* **INSTRUCTIONS TO FOLLOW**:
Return only the number of lines in the material below holding the string "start".

------ STORED DATA

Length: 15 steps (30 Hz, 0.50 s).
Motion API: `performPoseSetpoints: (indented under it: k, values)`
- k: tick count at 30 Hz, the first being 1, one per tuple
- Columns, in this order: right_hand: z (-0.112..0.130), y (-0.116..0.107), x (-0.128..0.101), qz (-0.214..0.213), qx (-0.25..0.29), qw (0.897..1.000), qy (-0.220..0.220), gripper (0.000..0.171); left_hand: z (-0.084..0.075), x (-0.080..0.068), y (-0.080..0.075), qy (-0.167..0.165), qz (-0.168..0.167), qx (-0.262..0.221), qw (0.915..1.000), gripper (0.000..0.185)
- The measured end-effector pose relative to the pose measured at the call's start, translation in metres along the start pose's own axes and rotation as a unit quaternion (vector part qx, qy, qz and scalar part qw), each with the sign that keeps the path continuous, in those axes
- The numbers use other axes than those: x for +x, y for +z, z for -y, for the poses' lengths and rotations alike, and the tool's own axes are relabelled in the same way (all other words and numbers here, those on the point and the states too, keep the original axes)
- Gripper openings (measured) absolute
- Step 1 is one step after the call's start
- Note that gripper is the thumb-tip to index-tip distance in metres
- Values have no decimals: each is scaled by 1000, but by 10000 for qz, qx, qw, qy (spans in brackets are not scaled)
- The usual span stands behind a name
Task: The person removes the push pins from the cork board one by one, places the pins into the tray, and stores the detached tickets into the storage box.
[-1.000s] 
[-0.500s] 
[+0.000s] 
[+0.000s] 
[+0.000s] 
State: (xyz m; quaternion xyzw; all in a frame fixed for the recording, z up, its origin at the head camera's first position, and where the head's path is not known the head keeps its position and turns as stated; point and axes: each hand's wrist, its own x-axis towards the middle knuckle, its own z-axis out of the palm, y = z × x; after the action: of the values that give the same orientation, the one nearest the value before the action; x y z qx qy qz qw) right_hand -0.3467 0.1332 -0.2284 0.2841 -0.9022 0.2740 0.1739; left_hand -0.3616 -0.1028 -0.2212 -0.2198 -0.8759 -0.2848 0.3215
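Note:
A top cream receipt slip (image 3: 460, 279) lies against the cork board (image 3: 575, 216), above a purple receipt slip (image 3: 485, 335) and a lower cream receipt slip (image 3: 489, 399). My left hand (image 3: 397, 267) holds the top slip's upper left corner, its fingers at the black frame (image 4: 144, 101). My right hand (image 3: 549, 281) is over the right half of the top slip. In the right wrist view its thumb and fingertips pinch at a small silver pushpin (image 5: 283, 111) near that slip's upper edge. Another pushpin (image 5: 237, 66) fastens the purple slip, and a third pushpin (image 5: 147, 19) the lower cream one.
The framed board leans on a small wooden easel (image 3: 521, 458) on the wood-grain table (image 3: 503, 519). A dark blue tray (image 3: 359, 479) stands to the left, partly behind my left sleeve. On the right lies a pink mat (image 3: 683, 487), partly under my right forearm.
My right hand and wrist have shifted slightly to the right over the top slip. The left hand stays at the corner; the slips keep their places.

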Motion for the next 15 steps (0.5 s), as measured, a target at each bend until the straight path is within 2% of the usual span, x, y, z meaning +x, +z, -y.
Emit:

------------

* **RESULT**:
2